▶ **Your assignment**
Below are records; quote them exactly from the first line through the line that contains "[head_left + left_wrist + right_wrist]".

** Opening Data block **

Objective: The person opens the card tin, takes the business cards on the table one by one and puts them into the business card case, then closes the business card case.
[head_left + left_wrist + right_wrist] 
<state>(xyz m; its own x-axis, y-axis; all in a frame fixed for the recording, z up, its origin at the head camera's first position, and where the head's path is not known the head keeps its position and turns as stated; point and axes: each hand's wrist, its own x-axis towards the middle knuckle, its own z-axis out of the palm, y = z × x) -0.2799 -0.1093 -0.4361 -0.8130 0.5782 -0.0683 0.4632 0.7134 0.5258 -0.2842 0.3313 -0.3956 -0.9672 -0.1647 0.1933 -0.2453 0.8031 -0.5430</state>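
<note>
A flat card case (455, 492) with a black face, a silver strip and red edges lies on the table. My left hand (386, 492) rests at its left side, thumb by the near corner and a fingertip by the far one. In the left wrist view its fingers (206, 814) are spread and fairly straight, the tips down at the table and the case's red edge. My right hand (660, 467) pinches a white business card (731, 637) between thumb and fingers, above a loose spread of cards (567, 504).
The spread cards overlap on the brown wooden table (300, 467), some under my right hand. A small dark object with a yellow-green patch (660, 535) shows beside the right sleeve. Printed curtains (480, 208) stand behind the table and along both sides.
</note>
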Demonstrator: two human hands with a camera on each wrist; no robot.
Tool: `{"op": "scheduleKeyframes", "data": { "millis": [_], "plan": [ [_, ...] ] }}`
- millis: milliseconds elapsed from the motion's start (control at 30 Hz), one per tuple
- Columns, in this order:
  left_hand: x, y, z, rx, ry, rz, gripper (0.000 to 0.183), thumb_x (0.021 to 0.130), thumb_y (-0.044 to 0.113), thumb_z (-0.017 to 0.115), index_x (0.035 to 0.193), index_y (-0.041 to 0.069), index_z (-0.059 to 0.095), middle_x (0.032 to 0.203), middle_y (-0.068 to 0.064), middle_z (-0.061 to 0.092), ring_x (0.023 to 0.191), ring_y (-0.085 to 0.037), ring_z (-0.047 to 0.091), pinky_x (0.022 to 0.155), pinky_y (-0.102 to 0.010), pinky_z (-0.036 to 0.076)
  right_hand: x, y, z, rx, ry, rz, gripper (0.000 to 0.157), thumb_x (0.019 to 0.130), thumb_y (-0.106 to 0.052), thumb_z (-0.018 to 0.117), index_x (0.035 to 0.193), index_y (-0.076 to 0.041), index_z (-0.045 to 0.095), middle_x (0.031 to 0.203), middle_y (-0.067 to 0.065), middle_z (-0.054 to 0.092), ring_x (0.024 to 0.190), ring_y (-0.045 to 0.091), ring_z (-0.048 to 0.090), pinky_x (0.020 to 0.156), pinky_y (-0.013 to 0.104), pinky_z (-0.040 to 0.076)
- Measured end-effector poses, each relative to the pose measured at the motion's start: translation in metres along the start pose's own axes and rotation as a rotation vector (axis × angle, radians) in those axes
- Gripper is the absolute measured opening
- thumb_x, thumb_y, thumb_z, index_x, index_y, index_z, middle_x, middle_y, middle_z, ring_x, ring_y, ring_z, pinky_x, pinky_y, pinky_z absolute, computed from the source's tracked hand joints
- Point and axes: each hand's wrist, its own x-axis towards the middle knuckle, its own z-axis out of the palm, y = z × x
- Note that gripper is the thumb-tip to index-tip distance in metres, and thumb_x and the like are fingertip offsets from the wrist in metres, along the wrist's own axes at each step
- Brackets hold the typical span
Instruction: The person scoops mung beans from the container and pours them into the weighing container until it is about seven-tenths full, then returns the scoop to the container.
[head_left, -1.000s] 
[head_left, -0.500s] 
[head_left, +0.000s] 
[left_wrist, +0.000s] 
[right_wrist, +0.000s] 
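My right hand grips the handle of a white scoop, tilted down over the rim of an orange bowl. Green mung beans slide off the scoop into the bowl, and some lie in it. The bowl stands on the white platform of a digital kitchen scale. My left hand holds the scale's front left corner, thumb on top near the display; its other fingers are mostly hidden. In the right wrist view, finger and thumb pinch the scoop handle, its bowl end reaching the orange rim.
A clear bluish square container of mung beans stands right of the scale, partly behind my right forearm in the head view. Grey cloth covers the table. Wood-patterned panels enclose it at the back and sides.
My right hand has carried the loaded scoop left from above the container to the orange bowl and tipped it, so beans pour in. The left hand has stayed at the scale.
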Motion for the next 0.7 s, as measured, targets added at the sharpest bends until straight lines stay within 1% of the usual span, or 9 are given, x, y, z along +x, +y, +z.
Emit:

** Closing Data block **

▶ **Output for this task**
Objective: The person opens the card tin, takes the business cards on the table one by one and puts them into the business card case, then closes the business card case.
[head_left + left_wrist + right_wrist] 

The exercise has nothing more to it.